Depuis 2015, les choses ont profondément changé de nature. Au départ, nous avons eu un flux migratoire provenant du front irako-syrien. Nous avons dû gérer un nombre tout à fait extraordinaire de personnes venant se réfugier en Europe. En 2015, nous avons atteint le chiffre de 1, 8 million de réfugiés. En 2017, la situation s’est améliorée. Nous en sommes à 205 000 entrées irrégulières dans l’Union européenne, loin du chiffre que nous connaissions à l’époque et qui a commencé à créer les difficultés que nous avons.
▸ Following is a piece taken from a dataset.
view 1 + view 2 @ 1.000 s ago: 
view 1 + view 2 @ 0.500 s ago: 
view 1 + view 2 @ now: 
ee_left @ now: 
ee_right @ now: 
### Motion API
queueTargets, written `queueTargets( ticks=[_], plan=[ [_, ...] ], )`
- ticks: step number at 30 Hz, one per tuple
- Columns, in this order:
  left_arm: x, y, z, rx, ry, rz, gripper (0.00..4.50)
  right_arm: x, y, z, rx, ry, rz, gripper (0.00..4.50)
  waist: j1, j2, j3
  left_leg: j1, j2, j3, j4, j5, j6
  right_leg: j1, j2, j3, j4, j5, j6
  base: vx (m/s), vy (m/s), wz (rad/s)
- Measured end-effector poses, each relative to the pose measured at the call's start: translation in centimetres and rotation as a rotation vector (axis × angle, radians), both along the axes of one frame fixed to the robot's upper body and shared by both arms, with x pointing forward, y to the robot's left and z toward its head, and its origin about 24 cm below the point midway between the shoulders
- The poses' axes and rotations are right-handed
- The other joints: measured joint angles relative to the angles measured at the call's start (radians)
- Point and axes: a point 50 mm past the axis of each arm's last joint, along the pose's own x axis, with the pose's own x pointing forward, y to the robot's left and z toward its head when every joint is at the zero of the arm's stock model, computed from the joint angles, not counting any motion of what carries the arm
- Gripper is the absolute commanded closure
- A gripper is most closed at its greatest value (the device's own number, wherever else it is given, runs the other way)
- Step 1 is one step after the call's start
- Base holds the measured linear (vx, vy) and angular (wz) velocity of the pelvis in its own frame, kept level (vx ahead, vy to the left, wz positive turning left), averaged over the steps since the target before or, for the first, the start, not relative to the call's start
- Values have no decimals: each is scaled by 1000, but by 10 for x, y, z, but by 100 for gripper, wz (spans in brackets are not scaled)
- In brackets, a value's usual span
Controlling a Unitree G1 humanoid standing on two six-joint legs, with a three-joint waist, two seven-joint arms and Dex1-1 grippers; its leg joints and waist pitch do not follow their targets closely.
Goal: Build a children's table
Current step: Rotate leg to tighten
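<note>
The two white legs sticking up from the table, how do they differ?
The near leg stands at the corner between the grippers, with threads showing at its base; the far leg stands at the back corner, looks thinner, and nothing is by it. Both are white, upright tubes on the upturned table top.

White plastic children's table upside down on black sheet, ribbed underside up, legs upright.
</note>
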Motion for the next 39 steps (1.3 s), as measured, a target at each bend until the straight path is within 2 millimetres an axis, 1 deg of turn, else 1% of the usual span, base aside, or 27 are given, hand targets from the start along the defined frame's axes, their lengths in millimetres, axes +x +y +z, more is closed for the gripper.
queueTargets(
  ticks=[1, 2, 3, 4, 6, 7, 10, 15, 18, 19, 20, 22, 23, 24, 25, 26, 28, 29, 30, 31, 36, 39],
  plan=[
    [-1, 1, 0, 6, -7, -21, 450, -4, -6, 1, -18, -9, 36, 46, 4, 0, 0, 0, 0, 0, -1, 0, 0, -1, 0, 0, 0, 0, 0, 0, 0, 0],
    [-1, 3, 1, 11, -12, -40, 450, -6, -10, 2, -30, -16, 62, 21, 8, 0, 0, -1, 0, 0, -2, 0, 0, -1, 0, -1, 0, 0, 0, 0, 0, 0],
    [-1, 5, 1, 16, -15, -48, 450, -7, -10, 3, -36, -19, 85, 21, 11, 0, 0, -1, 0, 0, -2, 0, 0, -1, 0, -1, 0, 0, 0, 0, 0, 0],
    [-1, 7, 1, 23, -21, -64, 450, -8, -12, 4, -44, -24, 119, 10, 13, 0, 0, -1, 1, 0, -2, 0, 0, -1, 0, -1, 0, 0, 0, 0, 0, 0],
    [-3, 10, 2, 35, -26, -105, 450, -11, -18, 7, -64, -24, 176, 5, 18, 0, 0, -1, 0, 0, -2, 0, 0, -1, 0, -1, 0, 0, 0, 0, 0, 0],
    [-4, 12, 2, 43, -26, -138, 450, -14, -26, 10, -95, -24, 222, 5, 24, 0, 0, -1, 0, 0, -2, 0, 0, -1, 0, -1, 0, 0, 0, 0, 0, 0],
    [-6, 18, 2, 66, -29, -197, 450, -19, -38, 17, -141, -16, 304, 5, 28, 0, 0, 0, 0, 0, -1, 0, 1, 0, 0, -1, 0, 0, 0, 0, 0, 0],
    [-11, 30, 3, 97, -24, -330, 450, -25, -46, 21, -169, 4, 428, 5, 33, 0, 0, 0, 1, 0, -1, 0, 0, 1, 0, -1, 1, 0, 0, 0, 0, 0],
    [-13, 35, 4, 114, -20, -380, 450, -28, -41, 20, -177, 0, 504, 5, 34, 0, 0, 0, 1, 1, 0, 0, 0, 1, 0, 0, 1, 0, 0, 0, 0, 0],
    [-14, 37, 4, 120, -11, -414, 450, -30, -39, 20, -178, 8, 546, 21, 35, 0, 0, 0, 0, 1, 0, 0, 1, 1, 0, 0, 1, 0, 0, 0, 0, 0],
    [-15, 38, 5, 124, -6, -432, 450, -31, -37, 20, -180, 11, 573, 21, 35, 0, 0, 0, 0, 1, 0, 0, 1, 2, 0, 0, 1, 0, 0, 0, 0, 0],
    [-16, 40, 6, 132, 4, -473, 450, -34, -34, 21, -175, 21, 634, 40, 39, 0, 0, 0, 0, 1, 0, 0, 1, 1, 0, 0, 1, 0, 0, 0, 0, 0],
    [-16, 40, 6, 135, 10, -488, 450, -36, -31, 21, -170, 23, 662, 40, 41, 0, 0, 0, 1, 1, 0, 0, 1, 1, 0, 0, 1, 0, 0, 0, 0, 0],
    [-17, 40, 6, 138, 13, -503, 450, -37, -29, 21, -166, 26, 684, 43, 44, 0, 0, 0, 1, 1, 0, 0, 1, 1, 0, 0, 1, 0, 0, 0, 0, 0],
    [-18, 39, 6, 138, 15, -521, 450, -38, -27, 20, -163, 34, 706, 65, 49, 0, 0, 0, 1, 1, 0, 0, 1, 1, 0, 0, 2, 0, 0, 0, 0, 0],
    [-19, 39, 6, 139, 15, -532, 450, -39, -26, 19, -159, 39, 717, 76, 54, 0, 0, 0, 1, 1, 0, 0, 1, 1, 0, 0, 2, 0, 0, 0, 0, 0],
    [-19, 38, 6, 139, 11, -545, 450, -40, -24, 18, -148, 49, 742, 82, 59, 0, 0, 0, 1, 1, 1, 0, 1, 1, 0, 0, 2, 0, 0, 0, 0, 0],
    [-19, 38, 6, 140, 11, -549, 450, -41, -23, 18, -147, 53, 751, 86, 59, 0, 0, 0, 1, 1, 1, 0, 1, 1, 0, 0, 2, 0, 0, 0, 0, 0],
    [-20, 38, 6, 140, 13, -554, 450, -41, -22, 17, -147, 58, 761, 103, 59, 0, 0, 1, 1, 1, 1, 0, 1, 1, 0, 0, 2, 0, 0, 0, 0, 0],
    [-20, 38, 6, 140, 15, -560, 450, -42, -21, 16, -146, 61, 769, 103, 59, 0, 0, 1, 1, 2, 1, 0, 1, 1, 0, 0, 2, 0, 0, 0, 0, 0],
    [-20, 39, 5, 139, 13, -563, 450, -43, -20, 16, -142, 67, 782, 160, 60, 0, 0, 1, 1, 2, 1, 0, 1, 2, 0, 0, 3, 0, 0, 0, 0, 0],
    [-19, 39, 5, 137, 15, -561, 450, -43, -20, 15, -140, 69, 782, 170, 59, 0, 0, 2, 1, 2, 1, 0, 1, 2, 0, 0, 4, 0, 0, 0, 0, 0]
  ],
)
Sur les cinq premiers mois de 2018, les entrées irrégulières en Europe ont encore baissé de 46 %. En revanche, dans notre pays, la demande d’asile a continué à augmenter, alors même que les flux globaux dans les pays européens ont diminué. L’an dernier, nous en étions à 100 000 personnes, chiffre en augmentation de 17 % par rapport à l’année précédente.
Lorsque l’on examine ce qui a permis au niveau européen de faire baisser les flux migratoires, on s’aperçoit que ce sont d’abord les accords que nous avons su passer avec un certain nombre de pays.
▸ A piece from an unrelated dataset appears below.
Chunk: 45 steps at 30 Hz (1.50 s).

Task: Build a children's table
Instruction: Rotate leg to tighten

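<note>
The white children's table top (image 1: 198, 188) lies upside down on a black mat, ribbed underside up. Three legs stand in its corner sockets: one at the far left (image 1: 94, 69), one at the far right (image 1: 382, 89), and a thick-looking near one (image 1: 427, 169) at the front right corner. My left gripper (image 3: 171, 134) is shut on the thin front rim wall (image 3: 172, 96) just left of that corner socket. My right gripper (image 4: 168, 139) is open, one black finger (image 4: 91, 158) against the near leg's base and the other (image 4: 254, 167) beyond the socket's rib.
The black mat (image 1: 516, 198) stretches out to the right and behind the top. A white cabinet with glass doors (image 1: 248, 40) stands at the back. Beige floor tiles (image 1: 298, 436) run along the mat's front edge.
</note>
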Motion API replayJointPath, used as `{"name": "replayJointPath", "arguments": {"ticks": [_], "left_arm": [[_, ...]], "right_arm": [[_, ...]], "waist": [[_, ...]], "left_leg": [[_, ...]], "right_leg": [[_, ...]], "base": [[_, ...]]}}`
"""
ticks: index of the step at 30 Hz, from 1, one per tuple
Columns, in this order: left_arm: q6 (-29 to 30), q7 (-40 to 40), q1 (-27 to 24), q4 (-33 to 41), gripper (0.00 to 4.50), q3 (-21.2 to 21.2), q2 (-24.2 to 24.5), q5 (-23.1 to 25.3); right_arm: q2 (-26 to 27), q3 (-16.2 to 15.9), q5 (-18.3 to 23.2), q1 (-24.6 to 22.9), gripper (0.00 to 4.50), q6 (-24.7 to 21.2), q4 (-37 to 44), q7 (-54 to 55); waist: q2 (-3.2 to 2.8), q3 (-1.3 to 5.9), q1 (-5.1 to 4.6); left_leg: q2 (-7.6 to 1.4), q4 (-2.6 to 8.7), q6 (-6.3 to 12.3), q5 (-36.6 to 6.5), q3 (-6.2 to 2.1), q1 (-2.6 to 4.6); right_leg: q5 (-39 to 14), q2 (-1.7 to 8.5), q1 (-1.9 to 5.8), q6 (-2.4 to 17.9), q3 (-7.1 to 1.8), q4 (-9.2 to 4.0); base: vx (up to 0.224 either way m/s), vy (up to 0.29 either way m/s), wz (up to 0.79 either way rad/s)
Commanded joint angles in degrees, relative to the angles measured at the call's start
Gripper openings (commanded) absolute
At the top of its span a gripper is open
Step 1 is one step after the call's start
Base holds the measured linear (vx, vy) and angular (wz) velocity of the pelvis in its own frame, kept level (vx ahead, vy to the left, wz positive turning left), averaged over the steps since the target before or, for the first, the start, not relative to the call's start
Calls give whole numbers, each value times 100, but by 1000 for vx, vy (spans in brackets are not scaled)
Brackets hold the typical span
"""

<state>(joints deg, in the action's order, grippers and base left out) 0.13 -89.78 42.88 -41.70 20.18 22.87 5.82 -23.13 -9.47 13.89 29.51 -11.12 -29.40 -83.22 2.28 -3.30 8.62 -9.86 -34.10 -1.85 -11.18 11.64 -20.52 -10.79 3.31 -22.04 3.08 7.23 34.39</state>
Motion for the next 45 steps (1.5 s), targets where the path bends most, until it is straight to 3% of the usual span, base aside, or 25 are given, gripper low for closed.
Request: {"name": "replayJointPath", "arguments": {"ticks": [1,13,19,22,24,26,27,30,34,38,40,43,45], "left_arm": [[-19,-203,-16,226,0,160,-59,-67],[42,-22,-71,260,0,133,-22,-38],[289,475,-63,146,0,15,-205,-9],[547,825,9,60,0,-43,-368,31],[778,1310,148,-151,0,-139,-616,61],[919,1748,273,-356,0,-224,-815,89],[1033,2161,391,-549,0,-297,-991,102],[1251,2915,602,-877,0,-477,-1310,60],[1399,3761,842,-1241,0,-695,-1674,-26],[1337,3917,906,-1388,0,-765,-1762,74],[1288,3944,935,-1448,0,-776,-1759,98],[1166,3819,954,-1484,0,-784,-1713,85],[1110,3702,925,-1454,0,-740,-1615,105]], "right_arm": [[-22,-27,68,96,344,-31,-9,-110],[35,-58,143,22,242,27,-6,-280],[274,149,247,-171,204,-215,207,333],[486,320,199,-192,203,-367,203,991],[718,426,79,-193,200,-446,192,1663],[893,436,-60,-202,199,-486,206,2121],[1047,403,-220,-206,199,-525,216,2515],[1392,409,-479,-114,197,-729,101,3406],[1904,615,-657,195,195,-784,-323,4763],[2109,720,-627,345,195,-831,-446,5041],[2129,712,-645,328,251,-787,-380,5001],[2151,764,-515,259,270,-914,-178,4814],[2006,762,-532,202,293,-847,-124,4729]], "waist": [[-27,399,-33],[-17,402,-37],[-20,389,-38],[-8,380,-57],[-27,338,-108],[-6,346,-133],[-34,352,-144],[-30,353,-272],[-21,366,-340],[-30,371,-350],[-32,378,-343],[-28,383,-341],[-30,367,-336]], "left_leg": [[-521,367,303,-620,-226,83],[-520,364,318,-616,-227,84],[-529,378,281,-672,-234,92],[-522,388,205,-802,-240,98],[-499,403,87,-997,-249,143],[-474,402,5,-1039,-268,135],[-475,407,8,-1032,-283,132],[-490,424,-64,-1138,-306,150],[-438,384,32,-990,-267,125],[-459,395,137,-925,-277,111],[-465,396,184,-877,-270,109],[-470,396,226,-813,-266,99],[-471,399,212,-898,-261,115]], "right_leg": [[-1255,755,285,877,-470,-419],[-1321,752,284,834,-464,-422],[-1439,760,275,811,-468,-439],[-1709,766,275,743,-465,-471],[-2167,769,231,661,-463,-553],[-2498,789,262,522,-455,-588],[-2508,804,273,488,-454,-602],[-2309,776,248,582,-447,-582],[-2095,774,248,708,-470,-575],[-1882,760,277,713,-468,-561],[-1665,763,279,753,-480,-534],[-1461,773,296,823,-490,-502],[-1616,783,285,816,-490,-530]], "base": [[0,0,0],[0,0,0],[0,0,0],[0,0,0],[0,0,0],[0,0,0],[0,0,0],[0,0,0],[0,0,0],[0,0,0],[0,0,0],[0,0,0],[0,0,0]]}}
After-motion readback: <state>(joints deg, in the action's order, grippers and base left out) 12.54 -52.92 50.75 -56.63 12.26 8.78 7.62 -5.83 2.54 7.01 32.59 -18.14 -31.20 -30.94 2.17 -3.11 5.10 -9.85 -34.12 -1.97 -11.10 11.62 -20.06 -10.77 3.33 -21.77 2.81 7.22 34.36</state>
Je pense ainsi à l’accord de mars 2016 entre l’Union européenne et la Turquie. Grâce à cela, les flux se sont totalement réduits, même si nous enregistrons aujourd’hui une certaine reprise sur la route orientale. Quoi qu’il en soit, sur les cinq premiers mois de l’année, 20 000 personnes sont entrées en Europe par la Grèce continentale et par les Balkans, loin des phénomènes de grande ampleur que nous avons pu connaître.
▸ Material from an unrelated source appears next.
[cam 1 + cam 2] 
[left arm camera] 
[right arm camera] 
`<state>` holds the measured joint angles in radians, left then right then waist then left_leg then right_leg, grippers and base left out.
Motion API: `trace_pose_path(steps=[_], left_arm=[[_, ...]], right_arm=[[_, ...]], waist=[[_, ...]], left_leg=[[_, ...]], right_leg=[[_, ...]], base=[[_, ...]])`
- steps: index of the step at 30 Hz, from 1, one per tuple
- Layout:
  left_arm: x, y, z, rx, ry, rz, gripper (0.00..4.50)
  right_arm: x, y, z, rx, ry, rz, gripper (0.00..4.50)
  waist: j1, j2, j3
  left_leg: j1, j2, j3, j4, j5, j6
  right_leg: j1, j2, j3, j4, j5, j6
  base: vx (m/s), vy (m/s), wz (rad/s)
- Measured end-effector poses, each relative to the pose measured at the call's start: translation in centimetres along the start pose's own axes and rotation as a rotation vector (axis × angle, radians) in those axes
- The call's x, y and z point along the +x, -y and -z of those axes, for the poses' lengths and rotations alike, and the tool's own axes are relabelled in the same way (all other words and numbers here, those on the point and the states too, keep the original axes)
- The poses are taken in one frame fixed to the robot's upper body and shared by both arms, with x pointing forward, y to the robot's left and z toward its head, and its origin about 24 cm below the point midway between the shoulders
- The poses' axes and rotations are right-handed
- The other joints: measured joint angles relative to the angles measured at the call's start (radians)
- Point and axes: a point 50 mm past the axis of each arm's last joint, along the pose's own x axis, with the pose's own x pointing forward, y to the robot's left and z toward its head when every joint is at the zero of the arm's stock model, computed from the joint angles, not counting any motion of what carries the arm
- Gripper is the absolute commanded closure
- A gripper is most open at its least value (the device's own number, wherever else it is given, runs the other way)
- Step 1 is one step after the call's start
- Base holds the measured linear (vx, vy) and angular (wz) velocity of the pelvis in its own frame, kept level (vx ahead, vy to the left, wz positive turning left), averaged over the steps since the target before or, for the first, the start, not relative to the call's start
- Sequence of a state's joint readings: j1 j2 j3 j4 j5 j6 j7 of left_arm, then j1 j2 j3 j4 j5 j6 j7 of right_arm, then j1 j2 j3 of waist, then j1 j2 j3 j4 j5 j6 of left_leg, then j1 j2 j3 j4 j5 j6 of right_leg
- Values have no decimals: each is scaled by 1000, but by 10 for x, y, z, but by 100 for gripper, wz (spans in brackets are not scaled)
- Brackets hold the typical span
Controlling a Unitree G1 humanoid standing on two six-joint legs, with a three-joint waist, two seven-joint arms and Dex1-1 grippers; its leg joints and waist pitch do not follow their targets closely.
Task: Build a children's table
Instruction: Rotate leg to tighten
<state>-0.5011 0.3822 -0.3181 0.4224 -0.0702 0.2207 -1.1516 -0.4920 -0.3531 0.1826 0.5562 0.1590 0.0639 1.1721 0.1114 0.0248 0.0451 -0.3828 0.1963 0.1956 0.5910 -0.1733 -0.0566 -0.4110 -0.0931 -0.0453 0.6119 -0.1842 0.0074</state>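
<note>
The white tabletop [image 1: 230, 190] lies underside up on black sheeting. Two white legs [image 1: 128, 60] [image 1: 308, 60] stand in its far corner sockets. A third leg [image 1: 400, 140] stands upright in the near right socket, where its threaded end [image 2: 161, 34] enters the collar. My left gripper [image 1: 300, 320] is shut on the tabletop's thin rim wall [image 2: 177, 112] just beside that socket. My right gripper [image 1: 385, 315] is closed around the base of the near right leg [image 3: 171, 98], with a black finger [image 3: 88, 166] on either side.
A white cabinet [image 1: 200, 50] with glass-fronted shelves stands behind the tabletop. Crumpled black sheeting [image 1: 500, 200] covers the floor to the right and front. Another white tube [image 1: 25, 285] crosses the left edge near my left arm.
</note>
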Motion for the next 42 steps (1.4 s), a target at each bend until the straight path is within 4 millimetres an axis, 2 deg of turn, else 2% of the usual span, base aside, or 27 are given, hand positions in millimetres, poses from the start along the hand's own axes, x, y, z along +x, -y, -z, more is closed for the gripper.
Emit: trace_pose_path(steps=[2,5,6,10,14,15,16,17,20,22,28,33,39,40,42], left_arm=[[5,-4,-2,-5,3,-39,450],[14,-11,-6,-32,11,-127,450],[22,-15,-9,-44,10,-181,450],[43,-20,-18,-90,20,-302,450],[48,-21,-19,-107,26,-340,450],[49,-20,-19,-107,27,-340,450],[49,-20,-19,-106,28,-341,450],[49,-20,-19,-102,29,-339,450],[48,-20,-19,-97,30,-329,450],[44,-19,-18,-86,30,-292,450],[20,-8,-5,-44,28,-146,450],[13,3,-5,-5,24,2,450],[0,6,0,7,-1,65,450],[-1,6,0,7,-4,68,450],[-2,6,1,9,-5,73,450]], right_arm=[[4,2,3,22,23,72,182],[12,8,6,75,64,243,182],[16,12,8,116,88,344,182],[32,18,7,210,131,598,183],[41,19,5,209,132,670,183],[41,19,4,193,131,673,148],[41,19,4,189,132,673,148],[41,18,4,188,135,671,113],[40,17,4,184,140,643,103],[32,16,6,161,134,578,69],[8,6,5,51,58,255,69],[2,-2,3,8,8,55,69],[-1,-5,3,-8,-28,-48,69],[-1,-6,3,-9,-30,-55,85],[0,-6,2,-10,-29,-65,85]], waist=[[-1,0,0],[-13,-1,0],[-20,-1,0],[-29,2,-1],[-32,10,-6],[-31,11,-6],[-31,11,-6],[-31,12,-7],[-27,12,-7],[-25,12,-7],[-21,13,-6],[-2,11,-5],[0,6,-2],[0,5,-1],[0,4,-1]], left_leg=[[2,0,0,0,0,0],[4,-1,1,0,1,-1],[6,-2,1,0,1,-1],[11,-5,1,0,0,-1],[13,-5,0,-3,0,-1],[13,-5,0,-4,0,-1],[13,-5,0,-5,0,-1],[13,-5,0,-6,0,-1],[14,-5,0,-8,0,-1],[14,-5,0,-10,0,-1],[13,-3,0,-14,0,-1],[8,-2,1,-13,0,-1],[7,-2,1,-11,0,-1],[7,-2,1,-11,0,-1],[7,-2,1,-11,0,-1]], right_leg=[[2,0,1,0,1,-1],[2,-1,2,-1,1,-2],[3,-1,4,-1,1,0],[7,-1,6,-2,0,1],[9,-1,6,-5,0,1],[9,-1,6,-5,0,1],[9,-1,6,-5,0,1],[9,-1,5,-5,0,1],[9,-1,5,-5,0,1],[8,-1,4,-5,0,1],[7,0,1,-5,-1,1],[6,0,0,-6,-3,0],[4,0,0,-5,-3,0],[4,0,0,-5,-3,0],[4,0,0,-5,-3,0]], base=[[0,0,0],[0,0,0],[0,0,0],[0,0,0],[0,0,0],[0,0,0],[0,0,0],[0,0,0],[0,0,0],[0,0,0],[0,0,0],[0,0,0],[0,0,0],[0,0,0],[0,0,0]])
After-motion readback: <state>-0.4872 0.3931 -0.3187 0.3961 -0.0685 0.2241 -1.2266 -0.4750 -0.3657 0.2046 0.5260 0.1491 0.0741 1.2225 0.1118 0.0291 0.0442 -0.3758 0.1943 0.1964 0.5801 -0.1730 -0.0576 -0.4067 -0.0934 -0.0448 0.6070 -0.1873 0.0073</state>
La Turquie doit elle-même gérer un nombre de réfugiés important puisque, comme vous le savez peut-être, ce pays compte aujourd’hui 3, 5 millions de réfugiés, ce qui lui pose des difficultés importantes.
Bref, le dialogue que nous pouvons avoir avec ce pays est extrêmement important.
Une deuxième route d’entrée passait par le désert, avec toutes les tragédies que cela a pu causer. Nous avons été confrontés à des flux venant soit de la Corne de l’Afrique, d’Érythrée ou d’Éthiopie, soit de l’Afrique occidentale, se retrouvant à Agadez. Un certain nombre de migrants ont fait la traversée du désert, où beaucoup ont péri, pour arriver en Libye afin d’essayer de passer la Méditerranée – nombre d’entre eux y ont laissé la vie.
Ce phénomène existe moins aujourd’hui – je vous en dirai davantage au regard des événements récents – pour deux raisons fondamentales.
Première raison, là encore, un accord a été passé avec le Niger, pays qui joue un rôle tout à fait important.
Le Président Mahamadou Issoufou et le gouvernement nigérien ont décidé, bien qu’il leur en coûte, de fermer la route d’Agadez. Là où il y avait 300 000 passages à travers le Sahara, il n’y en a plus aujourd’hui qu’environ 20 000, peut-être moins.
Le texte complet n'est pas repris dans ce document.